Bioinformatics. 2022 Jun 27;38(13):3385-3394. doi: 10.1093/bioinformatics/btac356.
Our ability to identify causative genetic factors for mouse genetic models of human diseases and biomedical traits has been limited by the difficulties associated with identifying true causative factors, which are often obscured by the many false positive genetic associations produced by a GWAS.
To accelerate the pace of genetic discovery, we developed a graph neural network (GNN)-based automated pipeline (GNNHap) that could rapidly analyze mouse genetic model data and identify high probability causal genetic factors for analyzed traits. After assessing the strength of allelic associations with the strain response pattern; this pipeline analyzes 29M published papers to assess candidate gene-phenotype relationships; and incorporates the information obtained from a protein-protein interaction network and protein sequence features into the analysis. The GNN model produces markedly improved results relative to that of a simple linear neural network. We demonstrate that GNNHap can identify novel causative genetic factors for murine models of diabetes/obesity and for cataract formation, which were validated by the phenotypes appearing in previously analyzed gene knockout mice. The diabetes/obesity results indicate how characterization of the underlying genetic architecture enables new therapies to be discovered and tested by applying 'precision medicine' principles to murine models.

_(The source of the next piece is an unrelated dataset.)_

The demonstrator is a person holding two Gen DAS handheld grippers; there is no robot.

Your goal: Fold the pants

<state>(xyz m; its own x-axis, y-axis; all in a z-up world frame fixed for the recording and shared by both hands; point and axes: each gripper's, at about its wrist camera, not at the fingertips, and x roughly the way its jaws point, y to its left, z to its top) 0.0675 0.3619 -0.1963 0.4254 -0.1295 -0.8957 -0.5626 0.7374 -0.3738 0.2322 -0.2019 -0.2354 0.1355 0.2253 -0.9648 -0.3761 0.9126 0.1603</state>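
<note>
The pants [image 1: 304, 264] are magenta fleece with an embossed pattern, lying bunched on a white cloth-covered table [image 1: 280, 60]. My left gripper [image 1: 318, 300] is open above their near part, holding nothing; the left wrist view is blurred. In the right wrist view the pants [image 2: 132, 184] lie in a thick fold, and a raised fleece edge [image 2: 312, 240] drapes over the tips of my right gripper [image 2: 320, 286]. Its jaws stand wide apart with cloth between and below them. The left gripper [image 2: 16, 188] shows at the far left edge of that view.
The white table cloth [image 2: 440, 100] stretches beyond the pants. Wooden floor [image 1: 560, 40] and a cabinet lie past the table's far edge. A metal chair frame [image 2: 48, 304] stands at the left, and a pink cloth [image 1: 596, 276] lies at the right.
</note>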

The GNNHap source code is freely available at https://github.com/zqfang/gnnhap, and the new version of the HBCGM program is available at https://github.com/zqfang/haplomap.
Supplementary data are available at Bioinformatics online.

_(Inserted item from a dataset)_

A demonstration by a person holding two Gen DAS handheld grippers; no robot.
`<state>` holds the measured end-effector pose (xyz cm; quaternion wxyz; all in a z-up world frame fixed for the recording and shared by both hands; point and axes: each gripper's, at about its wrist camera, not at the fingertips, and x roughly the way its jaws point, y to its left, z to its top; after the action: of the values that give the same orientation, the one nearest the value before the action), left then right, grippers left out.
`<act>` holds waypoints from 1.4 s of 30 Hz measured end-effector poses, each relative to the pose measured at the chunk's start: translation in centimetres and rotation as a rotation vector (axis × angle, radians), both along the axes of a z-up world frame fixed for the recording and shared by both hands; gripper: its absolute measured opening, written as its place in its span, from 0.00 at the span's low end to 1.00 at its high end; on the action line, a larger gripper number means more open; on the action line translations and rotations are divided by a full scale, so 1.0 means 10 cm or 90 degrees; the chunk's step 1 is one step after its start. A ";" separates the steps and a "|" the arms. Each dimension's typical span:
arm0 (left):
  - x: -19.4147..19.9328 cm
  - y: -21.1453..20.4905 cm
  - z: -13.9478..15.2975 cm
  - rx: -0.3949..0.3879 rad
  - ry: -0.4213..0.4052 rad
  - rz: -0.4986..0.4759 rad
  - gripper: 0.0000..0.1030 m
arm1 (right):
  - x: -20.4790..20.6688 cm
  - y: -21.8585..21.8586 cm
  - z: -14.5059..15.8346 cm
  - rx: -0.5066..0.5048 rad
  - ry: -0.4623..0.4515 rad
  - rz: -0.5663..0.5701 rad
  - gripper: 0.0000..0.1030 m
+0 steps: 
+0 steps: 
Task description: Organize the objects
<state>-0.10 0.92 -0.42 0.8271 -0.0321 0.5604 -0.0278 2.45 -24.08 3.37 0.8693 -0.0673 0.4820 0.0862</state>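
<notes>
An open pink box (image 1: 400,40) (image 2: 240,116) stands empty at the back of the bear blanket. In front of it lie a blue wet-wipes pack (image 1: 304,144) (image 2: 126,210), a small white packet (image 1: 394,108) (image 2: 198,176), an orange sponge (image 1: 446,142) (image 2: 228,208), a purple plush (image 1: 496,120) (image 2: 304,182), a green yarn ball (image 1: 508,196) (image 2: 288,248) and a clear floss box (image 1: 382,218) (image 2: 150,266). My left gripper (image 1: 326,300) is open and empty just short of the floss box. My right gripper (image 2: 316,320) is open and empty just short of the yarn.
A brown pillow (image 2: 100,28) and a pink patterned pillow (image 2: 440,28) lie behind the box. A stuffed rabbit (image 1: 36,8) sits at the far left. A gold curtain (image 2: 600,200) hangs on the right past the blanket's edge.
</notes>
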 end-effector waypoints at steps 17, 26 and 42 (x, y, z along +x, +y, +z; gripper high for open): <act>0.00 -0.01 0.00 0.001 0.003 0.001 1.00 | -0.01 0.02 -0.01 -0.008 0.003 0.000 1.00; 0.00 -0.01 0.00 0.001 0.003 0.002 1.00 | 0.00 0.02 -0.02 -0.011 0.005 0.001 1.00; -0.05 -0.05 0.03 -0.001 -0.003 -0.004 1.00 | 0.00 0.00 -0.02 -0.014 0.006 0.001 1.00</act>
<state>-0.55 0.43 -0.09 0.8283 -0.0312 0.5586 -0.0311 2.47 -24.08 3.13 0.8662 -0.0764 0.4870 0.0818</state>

我们识别人类疾病和生物医学特征的小鼠遗传模型的因果遗传因素的能力受到与识别真正因果因素相关的困难的限制,这些因素通常被 GWAS 产生的许多假阳性遗传关联所掩盖。
为了加速遗传发现的步伐,我们开发了一种基于图神经网络 (GNN) 的自动化管道 (GNNHap),可以快速分析小鼠遗传模型数据并识别分析性状的高概率因果遗传因素。该管道在评估等位基因与菌株反应模式之间关联的强度后;分析了 2900 万篇已发表的论文,以评估候选基因-表型关系;并将从蛋白质-蛋白质相互作用网络和蛋白质序列特征中获得的信息纳入分析。GNN 模型的表现明显优于简单线性神经网络。我们证明 GNNHap 可以识别糖尿病/肥胖和白内障形成的小鼠模型的新因果遗传因素,这些因素通过之前分析的基因敲除小鼠中出现的表型得到了验证。糖尿病/肥胖的结果表明,通过将“精准医学”原则应用于小鼠模型,如何对潜在遗传结构进行特征描述,从而能够发现和测试新的治疗方法。
GNNHap 的源代码可在 https://github.com/zqfang/gnnhap 上免费获得,新版本的 HBCGM 程序可在 https://github.com/zqfang/haplomap 上获得。
补充数据可在生物信息学在线获得。